The demo with the phones looked a bit silly to me. What kind of store does let you run around with the phones without supervision? Would it also really be able to tell which phone is on top? Some phones basically only differ in color, but can differ in cost by large amounts.

I was wondering about the surface too. The top has to be a sort of flexible surface? So something like plexiglass? That would indeed scrath easily.

Howard_Casto:
Well if they have half a brain, the desk is communicating with the objects via either bluetooth (it detects something sitting on it, sends out a bluetooth query and the phone identifies itself) or either rfid tags. I seriously doubt it's using just a camera or just touch sensors to identify objects. 

As for the comment to my touch screen comment... I suppose you've been in a cave for a few years.  ;)  This is multi-point touch screen technology here, not the pathetic, mono point electro-static tech used in arcade monitors.  Basically it works by making a ir led grid along the edge of the glass and monitoring it via a digital camera.  The glass is specially treated so that the ir light bounces between the layers of the glass and doesn't escape, making a uniform lighted glass panel (at least from the camera's perspective, remember we are talking about ir light here) The top layer is flexible so that when you press down on it the light is blocked in that spot and thus the computer can detect what points you are touching.  I said that the m$ table seemed a little costly because, unless you are trying to do some hyper-sensitive method I don't know about, all you need are enough leds to light the entire panel and a 10 mp camera.  I mean those MIT kids built one a few years back for peanuts.

patrickl:
Apparently it uses 5 cameras and special barcodes to detect and recognize the objects on top, but I guess the bluetooth and WiFi connections will help along as well.

Microsoft Surface: 5 Important Facts you Should Know about the Microsoft's Multi-Touch

Microsoft Surface (Wikipedia)

there also is a new Jeff Han demo of his new startup Perceptive Pixel. Seeing how his site also describes Surface, I wouldn't be surprised if his startup has something to do with Surface.

squirrellydw:

--- Quote ---I was thinking the same thing.  Great, now I can have a pile of virtual crap on the screen underneath the real pile of crap.

Maybe it will sense all the junk, try to communicate with it and when it finds that it can't, nag you until you clean it off...


RandyT

--- End quote ---

how true  :)

RandyT:

The technology is very interesting, but I hope they have someone working on a vertical (or angled) version of the device.   Artists, and even fingerpainting kids, use easels.  People may scatter photos on a table, but most will pick them up to view them.  Who reads a book, or watches a movie by laying the material on a horizontal surface and hunching themselves over it?

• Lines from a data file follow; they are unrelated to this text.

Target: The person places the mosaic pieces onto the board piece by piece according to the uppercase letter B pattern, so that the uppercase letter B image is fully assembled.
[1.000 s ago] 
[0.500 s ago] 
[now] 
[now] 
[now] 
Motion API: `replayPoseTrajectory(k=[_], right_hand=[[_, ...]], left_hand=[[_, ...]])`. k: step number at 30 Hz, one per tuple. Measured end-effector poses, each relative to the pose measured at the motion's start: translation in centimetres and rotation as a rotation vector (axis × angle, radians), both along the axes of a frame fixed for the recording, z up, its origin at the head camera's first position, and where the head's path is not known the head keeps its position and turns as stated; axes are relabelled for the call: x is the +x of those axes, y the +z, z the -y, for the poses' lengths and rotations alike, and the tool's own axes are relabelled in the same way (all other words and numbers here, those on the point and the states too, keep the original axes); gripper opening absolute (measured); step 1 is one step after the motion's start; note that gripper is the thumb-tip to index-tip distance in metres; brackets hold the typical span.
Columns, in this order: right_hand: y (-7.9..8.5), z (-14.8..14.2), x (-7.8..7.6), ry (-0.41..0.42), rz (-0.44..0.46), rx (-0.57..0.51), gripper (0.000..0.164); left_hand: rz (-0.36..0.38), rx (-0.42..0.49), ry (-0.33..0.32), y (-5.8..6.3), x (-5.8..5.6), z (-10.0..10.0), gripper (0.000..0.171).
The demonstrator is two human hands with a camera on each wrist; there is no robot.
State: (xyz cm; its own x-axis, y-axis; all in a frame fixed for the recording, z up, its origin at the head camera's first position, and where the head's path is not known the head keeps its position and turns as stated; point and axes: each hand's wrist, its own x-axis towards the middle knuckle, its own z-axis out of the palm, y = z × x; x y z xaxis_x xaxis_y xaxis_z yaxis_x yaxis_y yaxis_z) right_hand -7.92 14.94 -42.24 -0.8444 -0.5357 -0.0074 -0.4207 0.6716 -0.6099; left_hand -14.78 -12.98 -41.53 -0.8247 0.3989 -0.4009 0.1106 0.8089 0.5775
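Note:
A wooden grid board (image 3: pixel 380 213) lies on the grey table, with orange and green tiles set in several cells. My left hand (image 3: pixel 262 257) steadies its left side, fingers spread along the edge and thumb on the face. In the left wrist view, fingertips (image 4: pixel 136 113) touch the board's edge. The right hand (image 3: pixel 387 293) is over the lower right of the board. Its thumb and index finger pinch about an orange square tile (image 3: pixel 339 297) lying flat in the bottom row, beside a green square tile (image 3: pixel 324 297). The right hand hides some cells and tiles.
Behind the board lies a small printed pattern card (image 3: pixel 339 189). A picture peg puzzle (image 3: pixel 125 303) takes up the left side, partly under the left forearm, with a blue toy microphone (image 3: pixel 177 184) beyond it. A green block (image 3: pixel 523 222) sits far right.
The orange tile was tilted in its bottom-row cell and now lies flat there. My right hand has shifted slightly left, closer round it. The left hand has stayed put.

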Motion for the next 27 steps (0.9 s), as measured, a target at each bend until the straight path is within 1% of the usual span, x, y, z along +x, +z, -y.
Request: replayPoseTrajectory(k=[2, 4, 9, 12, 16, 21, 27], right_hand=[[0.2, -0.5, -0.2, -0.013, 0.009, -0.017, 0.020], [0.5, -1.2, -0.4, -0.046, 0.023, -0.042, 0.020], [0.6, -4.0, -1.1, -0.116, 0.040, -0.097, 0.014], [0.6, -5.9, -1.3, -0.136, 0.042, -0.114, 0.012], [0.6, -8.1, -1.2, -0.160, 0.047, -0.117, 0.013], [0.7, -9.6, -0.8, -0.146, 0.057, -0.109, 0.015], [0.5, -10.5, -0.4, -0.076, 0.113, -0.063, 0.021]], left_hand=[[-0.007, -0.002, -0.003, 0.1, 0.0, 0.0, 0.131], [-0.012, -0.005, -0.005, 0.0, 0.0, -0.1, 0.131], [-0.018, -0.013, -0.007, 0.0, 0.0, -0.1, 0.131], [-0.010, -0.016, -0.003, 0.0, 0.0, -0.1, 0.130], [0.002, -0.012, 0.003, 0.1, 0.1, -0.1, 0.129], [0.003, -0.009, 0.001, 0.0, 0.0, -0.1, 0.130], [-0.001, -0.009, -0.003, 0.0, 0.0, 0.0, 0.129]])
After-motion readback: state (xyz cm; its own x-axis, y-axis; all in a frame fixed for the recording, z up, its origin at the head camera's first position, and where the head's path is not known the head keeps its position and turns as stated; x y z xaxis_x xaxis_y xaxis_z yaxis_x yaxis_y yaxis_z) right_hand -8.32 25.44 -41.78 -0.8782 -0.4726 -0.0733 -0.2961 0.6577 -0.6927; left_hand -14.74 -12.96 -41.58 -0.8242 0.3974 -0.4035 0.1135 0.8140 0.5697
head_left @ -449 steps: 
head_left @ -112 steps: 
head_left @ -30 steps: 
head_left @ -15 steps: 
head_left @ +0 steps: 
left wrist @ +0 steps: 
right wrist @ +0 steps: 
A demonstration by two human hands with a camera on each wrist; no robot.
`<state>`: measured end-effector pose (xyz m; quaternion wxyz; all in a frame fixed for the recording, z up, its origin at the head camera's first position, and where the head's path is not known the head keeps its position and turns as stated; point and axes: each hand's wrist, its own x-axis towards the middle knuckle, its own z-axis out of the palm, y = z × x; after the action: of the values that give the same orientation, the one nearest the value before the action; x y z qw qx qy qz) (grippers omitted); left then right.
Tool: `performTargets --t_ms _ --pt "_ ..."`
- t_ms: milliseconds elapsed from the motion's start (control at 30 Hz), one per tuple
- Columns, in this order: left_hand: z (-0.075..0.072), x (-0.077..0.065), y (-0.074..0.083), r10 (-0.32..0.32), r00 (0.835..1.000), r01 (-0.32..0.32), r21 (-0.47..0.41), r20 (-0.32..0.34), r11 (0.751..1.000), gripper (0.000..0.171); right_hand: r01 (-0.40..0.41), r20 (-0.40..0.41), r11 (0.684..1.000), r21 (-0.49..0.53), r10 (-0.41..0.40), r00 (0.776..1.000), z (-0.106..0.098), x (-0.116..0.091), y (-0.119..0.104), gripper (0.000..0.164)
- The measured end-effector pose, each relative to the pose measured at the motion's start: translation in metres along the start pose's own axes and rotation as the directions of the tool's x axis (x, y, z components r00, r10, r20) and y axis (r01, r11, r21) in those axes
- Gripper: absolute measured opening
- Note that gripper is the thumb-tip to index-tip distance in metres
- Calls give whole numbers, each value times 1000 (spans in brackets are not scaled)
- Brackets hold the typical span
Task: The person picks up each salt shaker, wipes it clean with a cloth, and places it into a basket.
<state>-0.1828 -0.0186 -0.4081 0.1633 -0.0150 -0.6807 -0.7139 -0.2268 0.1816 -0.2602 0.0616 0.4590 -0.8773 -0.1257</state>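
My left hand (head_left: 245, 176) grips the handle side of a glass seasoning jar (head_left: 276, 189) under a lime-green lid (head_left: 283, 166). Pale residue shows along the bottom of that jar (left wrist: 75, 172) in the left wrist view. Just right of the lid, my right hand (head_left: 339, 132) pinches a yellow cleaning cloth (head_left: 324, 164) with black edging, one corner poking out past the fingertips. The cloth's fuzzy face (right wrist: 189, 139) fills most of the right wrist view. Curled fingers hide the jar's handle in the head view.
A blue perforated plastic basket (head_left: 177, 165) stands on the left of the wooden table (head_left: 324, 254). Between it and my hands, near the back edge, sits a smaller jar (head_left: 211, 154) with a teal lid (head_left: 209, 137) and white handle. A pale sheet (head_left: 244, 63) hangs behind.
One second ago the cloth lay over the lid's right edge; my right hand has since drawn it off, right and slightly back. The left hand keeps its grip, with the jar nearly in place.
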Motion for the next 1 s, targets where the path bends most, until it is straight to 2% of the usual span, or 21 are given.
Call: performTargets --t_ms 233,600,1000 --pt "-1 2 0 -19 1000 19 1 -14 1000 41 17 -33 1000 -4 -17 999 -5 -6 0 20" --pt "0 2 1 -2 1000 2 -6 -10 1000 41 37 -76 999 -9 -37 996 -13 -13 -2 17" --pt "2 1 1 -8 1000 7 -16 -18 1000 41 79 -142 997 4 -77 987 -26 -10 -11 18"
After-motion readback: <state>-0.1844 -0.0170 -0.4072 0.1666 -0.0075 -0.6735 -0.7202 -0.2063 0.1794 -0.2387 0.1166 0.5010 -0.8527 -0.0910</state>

It might be a more powerful tool when used as a secondary video screen to interact with a vertically oriented primary one.  A true "active desktop" if you will.  Of course, it can't really be used as a desk because your legs can't go underneath due to interference with the optical path of the projector...

It will be interesting to see how well this is accepted outside of some somewhat narrowly defined commercial market segments.